With Citytv, he gradually began to pioneer a distinctive style of broadcasting, inspired in part by Marshall McLuhan, which emphasized a strongly local, hip and casual format aimed at young audiences.

In 1981, Toronto-based media conglomerate CHUM Limited purchased Citytv, and Znaimer became vice-president of CHUM and executive producer for all of City's programming. By 1984 Znaimer's vision of a 24-hour music video station was realized with the creation of MuchMusic. MusiquePlus, a joint venture based in Montreal and catering to the French-speaking audiences of Canada, was launched in 1986. In 1987 CHUM-City purchased a former publishing building in Toronto's downtown west end and renovated it into the CHUM-City Building, a landmark media centre.

Throughout the 1990s, Znaimer presided over a considerable expansion of the CHUM-City television empire. Bravo! was launched as a new style arts channel in 1995, and Space in 1997. He continued his original vision for television with the launching of Canada's first 24-hour local news station, CablePulse 24 in 1998. Further cable channels included Canadian Learning Television, Star!, Drive-In Classics, FashionTelevisionChannel, BookTelevision, CourtTV Canada, SexTV: The Channel, MuchLOUD and MuchVibe. Znaimer also oversaw the launch of Citytv Vancouver.

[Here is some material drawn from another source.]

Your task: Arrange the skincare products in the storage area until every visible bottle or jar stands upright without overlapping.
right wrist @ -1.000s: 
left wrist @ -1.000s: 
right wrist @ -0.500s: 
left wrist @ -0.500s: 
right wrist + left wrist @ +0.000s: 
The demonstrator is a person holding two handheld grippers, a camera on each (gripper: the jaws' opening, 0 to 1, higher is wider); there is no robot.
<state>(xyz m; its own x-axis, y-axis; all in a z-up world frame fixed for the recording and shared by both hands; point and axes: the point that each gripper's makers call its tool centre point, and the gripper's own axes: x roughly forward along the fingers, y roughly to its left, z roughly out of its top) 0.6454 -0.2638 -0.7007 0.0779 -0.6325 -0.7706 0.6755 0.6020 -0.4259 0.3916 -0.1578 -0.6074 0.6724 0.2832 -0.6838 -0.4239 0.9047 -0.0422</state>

Znaimer left Citytv and CHUM Limited in April 2003, but stayed on in certain production roles. He co-founded and for a time served as chairman of Cannasat Therapeutics, a publicly traded company pioneering a new class of drugs from marijuana; he continues as a shareholder and advisor to the company.

Ultimately, CHUM Limited was acquired in 2007 by CTVglobemedia and the Citytv stations (including CITY and CKVU) are now owned by Rogers Media.

==ZoomerMedia==
In 2006, Moses Znaimer filed an application with the CRTC to acquire CFMX-FM, a commercial classical music radio station licensed to Cobourg with a rebroadcaster in Toronto. In 2008 he gained CRTC approval to relaunch the Toronto rebroadcaster as a full-fledged station, using the call sign CFMZ-FM to reflect his initials. In September 2007, he announced a deal to acquire CHWO, a pop standards AM station in Toronto. The station had operated from the former transmitter of CBC Radio outlet CBL, allowing it to blanket most of the eastern half of North America at night and much of the Great Lakes region and northern United States during the day. Znaimer officially took control of the station in 2008 and rechristened it CFZM. In addition to pop standards, it also offers news and some public-service talk programming, primarily aimed at the Toronto and southern Ontario market region, as well as a weeknight hour devoted to rebroadcasting classic radio dramatic and dramatic shows, usually programs first produced for the U.S. networks between the late 1930s and the late 1950s.

He also announced a subsequent deal to acquire web developer Fifty-Plus Net International, with the intention of launching a social networking website similar to MySpace or Facebook but aimed at older adults.

In 2008, Znaimer officially incorporated ZoomerMedia to operate his new media holdings. In June 2009, the company announced a deal to acquire the media assets of S-VOX, which operated several channels of religiously-oriented television programming, for $25 million.

==Personal life==
In 2005, Znaimer received a Governor General's Performing Arts Award for Lifetime Artistic Achievement, Canada's highest honour in the performing arts, for his lifetime contributions to broadcasting. In 2006, he was made a member of the Order of Ontario.

Moses has been in a relationship with Marilyn Lightstone since they met at McGill University in the early 1960s. They never had children.

A collector of vintage television sets, including the set David Sarnoff presented at the 1939 World's Fair, Znaimer's MZTV Museum of Television is located at The ZoomerPlex (ZoomerMedia building), in the Liberty Village area of Toronto.